The mourner by the grave! Eve convulsed over the form of Abel! Jesus weeping where Lazarus lay! America embracing the urn of Washington! The Genius of Humanity at the Tomb of the Past! It is the most pathetic spectacle of the world. As in the old myth the pelican, hovering over her dead broodlets, pierced her own breast in agony and fluttered there until by the fanning of her wings above them and the dropping of her warm blood on them they were brought to life again, so the great Mother of men seems in history to brood over the ashes of departed ages, dropping the tears of her grief and faith into the future to restore her deceased children to life and draw them together within her embrace. And that sublime Rachel will not easily be comforted except when her thoughts, migrating whither her offspring have gone, seem to find them happy in some happy heaven.

The poet, lover of his race, who cannot trust his happier instinct, but perforce believes that beyond the sepulchral line of mortality he shall know no more of his friends, may find, as helps to a willing acquiescence in what is fated, either one of two possible contemplations.
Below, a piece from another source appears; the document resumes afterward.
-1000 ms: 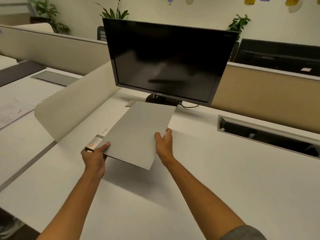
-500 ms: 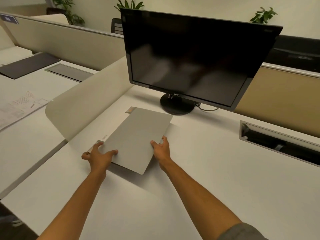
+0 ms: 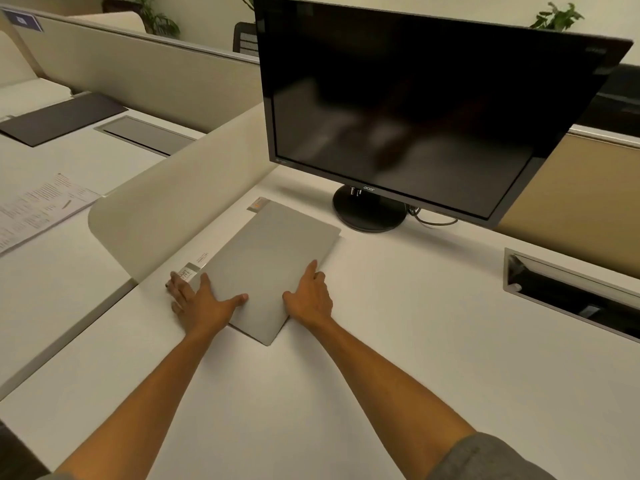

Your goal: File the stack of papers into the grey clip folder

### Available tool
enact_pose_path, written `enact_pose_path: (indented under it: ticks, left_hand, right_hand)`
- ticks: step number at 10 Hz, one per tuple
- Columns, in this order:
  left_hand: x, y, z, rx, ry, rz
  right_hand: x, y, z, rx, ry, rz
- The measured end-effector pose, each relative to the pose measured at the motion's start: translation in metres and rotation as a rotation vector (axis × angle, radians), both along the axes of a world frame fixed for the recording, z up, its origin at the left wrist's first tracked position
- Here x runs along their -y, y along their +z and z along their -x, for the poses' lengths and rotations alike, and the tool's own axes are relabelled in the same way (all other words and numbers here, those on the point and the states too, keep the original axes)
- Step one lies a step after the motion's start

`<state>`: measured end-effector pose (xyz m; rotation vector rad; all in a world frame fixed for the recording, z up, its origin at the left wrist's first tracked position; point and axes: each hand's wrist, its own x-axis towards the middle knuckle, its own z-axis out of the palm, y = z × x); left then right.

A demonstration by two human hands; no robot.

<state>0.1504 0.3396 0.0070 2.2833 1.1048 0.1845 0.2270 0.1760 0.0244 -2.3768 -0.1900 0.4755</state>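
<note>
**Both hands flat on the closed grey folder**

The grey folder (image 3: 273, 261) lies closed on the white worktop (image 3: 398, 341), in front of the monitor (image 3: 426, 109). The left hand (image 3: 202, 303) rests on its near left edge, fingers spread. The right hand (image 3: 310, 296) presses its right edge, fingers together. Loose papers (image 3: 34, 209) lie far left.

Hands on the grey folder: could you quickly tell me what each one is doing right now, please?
Left hand: open, fingers spread, pressing flat on the grey folder's near left corner.
Right hand: open, palm down on the folder's right edge, holding nothing.
</note>
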Motion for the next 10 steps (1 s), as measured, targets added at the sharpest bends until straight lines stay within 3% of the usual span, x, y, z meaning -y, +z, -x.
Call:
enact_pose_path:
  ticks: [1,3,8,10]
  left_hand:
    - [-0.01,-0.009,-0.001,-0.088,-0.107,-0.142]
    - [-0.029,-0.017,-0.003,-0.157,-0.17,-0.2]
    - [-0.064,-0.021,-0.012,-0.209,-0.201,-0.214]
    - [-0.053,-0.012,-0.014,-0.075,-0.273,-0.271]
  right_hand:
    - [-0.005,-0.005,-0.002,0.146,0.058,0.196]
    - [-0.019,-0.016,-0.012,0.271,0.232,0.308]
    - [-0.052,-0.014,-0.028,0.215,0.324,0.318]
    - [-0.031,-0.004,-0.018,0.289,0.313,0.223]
He may sadly lay upon his heart the stifling solace, There will be no baffled wants nor unhappiness, but all will be over when hic jacet is sculptured on the headstone of my grave. Or, with measureless rebound of faith, he may crowd the capacity of his soul with the mysterious presentiment, In the unchangeable fulness of an infinite bliss, all specialties will be merged and forgotten, and I shall be one of those to whom "the wearisome disease" of remembered sorrow and anticipated joy "is an alien thing."

7 Engel, Wir werden uns wiedersehen. Halst, Belenchtung der Hauptgründe für den Glauben an Erinnerung und Wiedersehen nach dem Tode. Streicher, Neue Beiträge zur Kritik des Glaubens an Rückerinnerung nach dem Tode.

8 Wieland's Euthanasia expresses disbelief in the preservation of personality and consciousness after death. The same ground had been taken in the work published anonymously at Halle in 1775, Plato und Leibnitz jenseits des Styx. See, on the other side of the question, Wohlfahrt, Tempel der Unsterblichkeit, oder neue Anthologie der wichtigsten Aussprüche, besonders neuerer Weisen über Wiedersehen u. s. w.

CHAPTER VII.

LOCAL FATE OF MAN IN THE ASTRONOMIC UNIVERSE.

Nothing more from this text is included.